* _Exercise brief_
Find every line below where the string "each" shows up, and copy those lines.

* _Supplied material_
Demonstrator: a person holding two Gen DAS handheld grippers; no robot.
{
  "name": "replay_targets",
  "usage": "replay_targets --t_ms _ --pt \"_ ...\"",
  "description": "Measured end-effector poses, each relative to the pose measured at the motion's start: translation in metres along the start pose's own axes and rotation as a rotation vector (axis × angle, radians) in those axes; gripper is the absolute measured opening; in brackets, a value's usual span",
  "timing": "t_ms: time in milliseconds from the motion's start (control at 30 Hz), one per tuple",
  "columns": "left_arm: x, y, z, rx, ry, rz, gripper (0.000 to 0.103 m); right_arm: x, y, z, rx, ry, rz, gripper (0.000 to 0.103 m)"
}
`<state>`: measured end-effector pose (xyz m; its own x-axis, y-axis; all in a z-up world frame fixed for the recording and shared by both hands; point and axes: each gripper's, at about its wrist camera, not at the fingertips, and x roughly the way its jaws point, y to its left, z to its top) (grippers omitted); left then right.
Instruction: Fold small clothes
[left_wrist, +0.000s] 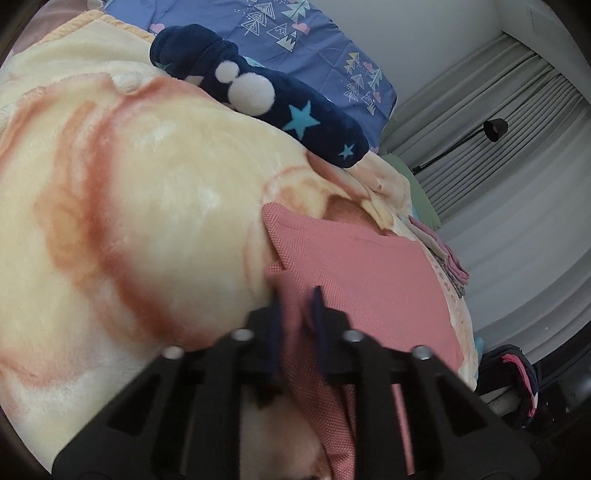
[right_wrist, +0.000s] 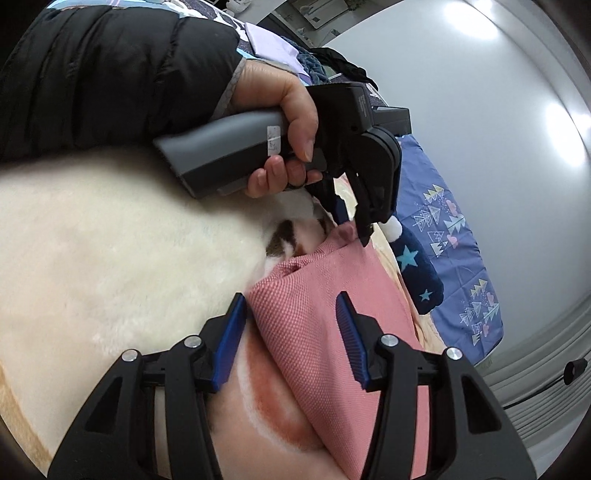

* _Your solution_
  "description": "Measured end-effector poses, each relative to the pose measured at the motion's start: translation in metres along the start pose's own axes and rotation as a rotation vector (axis × angle, radians) in those axes; gripper is the absolute measured opening; in brackets, a value's usual span",
`<state>`: measured end-effector pose (xyz m; its own x-axis, y-axis; all in a z-up world frame fixed for the recording and shared by both hands; point and axes: each gripper's, at about its wrist camera, not at the fingertips, and x roughly the way its jaws point, y to its left, z to its top) (grippers omitted); left then right.

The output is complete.